Thursday, December 16, 2010

Habius Corpus or... Dude, Where's My Mortgage?


Alternet does it again. Dude, Where's my Mortgage shows how greed and tech combined to create a disaster in the making vis a vis ownership and property rights.

"There is an unbelievable scandal in the making that threatens to subvert our four-century-old method for guaranteeing a fundamental building block of the American republic—property ownership. The biggest reason why you probably haven’t heard much about it is that it involves one of the most generic and boring company names imaginable: Mortgage Electronic Registration Systems, Inc., or MERS. It is a story of deception engineered at the highest level of power for short-term gain, and another epic failure of the private sector to uphold the laws and traditions of American society, even something as fundamental as property rights."

This issue of mortgage verification also applies to CC debt as the debt collection business is booming due to the impact the depression is having on the public's ability to keep up with CC payments. When viewed in this light, it's astonishing people don't understand the fact that if the CC company cannot produce the signed contract to the debtor, the CC company cannot force the debtor to pay, a concept never explained to them (obviously), especially when the CC company sells the account to a  3rd party debt collector (often at pennies on the dollar ) while writing off the debt the CC company knows will never be repaid.

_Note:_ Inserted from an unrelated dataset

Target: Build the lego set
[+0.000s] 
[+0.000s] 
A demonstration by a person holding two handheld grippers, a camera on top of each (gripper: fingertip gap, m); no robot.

Question: How does the MERS screwup apply to people who diligently pay on their mortgage (like me) for houses they may or may not own if the MERS situation is as bad as it sounds in the Alternet article. Food for thought don't you think?

Addendum: It's against the law for a creditor to threaten a debtor with the lowering of their credit score if they request/demand proof that the creditor has in their possession the signed note (or a complete record of legally verified documents, i.e. signed, showing who owns the document and where said document(s) reside) whether it be a mortgage, cc contract or any other document pertaining to a business agreement where money goes from one party to another.